Hanoi | EGINDO.co – Serangkaian kesepakatan diperkirakan akan diumumkan pekan depan oleh perusahaan-perusahaan AS dan Vietnam yang bergerak di bidang energi, teknologi, penerbangan, dan keuangan, seiring dengan kunjungan pemimpin Vietnam To Lam ke New York; demikian menurut para pejabat dan dua dokumen yang ditinjau oleh Reuters.
Kesepakatan komersial—yang sebagian besar diperkirakan tidak mengikat secara hukum—telah menjadi bagian dari strategi Vietnam selama berbulan-bulan untuk meredakan ketegangan dengan Washington, di tengah ancaman pemerintahan Trump untuk menerapkan tarif baru terhadap negara Asia Tenggara yang sangat bergantung pada ekspor tersebut.
Sebuah catatan perencanaan internal mencantumkan 29 kesepakatan yang dapat diumumkan pada 23 September di New York dalam sebuah konferensi bisnis yang akan dihadiri oleh To Lam.
Perusahaan energi AS, Murphy Oil dan Chevron, diperkirakan akan mengumumkan kesepakatan dengan perusahaan milik negara Petrovietnam, sementara ExxonMobil dijadwalkan mengumumkan kesepakatan dengan Vietnam Refinery and Petrochemical Corporation, perusahaan kilang terbesar kedua di negara itu.
Pada bulan Februari, perusahaan kilang tersebut menandatangani kesepakatan pasokan minyak yang tidak mengikat dengan Chevron, namun tidak ada pengumuman mengenai pembelian lanjutan setelahnya.
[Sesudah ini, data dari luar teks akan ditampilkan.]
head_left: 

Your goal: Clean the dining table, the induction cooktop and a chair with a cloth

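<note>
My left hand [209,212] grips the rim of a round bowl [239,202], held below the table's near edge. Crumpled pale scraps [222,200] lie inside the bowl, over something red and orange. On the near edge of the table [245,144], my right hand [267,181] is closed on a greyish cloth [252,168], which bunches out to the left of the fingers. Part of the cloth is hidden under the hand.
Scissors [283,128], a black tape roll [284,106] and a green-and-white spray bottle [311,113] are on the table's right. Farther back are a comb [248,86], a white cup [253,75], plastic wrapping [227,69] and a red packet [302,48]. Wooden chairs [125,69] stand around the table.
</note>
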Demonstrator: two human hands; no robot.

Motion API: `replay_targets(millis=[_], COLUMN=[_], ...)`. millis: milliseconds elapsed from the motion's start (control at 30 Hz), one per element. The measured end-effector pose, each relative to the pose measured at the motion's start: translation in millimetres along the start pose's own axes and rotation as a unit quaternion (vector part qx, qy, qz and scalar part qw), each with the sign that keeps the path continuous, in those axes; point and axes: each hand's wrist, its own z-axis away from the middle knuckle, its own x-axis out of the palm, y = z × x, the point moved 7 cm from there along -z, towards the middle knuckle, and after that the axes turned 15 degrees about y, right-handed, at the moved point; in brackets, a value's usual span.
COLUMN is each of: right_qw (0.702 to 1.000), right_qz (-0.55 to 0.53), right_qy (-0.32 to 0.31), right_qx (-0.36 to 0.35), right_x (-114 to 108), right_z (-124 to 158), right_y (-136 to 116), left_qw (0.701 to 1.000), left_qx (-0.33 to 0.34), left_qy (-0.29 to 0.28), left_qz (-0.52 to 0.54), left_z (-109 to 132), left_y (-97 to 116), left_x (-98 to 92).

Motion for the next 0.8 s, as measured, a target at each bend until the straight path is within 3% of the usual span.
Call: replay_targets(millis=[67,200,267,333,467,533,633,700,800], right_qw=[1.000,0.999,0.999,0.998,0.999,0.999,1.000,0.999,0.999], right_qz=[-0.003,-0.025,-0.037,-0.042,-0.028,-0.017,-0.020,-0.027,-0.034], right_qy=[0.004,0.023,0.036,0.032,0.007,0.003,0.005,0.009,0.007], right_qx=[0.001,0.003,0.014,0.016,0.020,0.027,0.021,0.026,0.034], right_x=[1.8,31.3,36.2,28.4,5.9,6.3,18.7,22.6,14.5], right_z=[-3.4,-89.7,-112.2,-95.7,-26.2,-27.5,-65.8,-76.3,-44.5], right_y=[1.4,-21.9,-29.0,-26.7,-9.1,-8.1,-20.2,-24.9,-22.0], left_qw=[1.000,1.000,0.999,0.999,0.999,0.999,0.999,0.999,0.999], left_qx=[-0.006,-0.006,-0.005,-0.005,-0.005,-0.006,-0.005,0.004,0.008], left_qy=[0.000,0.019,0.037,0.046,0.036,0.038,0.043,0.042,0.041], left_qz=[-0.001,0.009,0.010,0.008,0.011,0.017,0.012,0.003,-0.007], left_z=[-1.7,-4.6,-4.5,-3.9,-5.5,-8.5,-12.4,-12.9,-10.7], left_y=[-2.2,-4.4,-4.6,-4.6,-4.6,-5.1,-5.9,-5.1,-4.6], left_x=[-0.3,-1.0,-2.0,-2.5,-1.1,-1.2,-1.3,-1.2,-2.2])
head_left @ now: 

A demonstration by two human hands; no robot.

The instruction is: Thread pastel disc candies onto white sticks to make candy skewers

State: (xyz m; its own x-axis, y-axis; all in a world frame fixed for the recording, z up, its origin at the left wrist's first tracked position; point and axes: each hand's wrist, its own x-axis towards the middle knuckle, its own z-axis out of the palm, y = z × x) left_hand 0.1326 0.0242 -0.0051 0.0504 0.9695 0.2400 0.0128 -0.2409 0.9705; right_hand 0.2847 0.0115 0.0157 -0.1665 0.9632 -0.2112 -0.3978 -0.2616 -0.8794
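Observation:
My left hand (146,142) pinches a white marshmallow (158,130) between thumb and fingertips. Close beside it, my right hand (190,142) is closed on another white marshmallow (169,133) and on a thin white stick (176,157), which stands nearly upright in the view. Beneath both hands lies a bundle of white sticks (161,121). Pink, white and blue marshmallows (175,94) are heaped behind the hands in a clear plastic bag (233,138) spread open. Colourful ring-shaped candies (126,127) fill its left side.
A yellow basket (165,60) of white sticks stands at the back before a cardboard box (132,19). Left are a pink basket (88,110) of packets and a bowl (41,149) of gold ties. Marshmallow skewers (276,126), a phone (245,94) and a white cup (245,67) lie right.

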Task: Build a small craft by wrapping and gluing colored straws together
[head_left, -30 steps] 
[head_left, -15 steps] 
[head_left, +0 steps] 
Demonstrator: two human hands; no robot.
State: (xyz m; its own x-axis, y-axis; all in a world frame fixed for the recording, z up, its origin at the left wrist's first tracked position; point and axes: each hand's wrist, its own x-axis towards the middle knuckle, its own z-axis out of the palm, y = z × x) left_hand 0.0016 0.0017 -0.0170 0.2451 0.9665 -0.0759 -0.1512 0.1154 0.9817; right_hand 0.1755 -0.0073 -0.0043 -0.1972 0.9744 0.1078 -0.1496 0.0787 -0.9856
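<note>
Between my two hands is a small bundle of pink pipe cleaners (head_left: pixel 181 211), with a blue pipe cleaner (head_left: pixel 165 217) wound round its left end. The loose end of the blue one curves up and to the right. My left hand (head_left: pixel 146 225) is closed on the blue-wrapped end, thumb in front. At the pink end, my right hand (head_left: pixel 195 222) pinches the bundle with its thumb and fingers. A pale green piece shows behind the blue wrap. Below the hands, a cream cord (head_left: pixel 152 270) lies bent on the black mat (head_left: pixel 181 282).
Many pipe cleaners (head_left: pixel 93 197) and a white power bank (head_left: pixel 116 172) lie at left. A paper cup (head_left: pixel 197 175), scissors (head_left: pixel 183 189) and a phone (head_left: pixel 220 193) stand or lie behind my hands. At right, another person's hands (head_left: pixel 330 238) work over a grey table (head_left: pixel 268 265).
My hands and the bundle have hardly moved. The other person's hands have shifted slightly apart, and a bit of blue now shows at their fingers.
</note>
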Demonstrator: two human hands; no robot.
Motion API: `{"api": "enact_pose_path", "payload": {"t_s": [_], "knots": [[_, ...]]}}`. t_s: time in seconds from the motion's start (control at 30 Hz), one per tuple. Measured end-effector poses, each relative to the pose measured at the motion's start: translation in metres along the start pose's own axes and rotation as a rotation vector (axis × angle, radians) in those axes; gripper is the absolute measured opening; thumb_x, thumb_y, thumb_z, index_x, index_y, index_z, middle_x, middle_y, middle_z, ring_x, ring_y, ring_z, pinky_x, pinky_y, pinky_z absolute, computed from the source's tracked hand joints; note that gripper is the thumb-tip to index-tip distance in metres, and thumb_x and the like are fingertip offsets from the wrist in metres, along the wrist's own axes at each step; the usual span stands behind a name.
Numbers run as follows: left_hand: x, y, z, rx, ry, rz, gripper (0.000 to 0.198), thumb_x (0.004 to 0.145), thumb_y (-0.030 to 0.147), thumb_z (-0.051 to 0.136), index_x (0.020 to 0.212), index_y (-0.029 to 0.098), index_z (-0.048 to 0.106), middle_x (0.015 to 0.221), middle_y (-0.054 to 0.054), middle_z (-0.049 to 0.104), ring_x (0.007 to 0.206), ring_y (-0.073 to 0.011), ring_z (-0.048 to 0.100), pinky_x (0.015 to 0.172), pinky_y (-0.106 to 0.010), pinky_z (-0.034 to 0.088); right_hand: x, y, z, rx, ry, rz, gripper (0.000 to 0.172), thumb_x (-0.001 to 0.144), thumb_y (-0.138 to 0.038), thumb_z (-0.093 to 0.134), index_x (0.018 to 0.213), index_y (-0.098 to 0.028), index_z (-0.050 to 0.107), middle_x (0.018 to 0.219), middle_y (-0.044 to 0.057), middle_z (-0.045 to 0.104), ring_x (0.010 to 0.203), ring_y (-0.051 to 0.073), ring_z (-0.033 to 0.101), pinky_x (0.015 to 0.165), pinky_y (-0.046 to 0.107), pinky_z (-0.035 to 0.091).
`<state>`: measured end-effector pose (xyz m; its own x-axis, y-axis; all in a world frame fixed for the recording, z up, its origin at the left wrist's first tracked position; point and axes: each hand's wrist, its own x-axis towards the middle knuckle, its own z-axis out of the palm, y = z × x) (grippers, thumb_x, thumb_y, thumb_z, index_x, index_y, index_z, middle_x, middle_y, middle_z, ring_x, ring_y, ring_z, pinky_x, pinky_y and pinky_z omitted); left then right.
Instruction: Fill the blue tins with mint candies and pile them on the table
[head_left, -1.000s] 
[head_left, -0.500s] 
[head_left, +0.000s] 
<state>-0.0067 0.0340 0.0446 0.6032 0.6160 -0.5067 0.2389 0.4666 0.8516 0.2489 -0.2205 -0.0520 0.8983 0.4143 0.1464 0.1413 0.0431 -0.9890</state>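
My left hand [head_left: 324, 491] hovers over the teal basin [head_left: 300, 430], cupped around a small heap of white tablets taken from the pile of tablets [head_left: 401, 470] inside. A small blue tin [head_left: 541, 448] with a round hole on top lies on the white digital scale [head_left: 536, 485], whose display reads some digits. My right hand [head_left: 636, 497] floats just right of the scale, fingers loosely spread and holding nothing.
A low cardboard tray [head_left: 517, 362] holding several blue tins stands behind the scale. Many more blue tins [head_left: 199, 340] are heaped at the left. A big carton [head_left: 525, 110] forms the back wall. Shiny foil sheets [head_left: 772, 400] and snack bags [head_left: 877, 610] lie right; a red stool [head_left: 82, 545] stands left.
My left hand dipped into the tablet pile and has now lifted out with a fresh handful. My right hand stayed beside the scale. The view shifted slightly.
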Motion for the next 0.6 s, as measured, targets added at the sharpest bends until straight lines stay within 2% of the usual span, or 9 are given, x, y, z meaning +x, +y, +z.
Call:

Murphy Oil aktif dalam kegiatan eksplorasi minyak dan gas di Vietnam, sementara ExxonMobil mengoperasikan ladang gas terbesar di negara itu yang hingga kini belum dikembangkan.
Kesepakatan-kesepakatan tersebut rencananya akan diumumkan pada hari terakhir kunjungan To Lam di New York sebelum ia bertolak ke Kanada untuk kunjungan kenegaraan.
Ia diperkirakan akan berpidato di Sidang Umum PBB pada 22 September dan mengadakan pertemuan dengan sejumlah perusahaan AS, menurut keterangan tiga pejabat. Jadwal kegiatannya belum diumumkan secara resmi.
Kunjungannya juga bertujuan untuk memajukan perundingan perdagangan dengan Amerika Serikat, dan kemungkinan menyepakati perjanjian perdagangan yang telah dinegosiasikan selama lebih dari satu tahun, ujar dua pejabat tersebut.
Namun, pertemuan dengan Presiden AS Donald Trump belum dapat dipastikan, kata sumber-sumber tersebut. Jadwal Trump belum dikonfirmasi, menurut seorang pejabat Gedung Putih pada hari Selasa.
Baik Kementerian Luar Negeri Vietnam maupun perusahaan-perusahaan yang disebut dalam artikel ini tidak segera menanggapi permintaan komentar; beberapa di antaranya dihubungi di luar jam kerja.
Penerbangan, Teknologi
Dokumen tersebut—yang masih dapat berubah dan tidak merinci isi kesepakatan yang direncanakan—juga mencantumkan beberapa kesepakatan yang melibatkan maskapai penerbangan swasta terbesar Vietnam, Vietjet, termasuk kerja sama dengan mitra penerbangan dan SpaceX. Menurut dokumen terpisah dari Vietjet, perusahaan tersebut diperkirakan akan mengumumkan penyewaan hingga 22 pesawat dari empat perusahaan penyewaan pesawat, yang mencakup 17 jet Boeing 737 dan lima Airbus A321neo.
Berdasarkan dokumen Vietjet tersebut, rencana kontrak dengan SpaceX mencakup penyediaan layanan internet satelit dari Starlink untuk 120 pesawat milik Vietjet.
Maskapai ini juga berencana menandatangani nota kesepahaman dengan perusahaan perawatan mesin jet asal AS, sebagaimana tercantum dalam dokumen-dokumen tersebut.
Daftar sementara itu juga mencakup kesepakatan yang belum dirinci antara Meta dan Kementerian Kebudayaan Vietnam, serta kesepakatan terpisah antara raksasa cip AS, Qualcomm, dengan perusahaan telekomunikasi Vietnam, VNPT. Qualcomm telah terlibat aktif dalam peluncuran jaringan 5G di Vietnam, sementara Facebook milik Meta merupakan media sosial paling populer di negara yang dipimpin oleh Partai Komunis tersebut.
Menurut dokumen tersebut, Visa, Mastercard, dan Citibank juga diperkirakan akan mengumumkan kesepakatan dengan mitra di sektor keuangan dan perhotelan di Vietnam.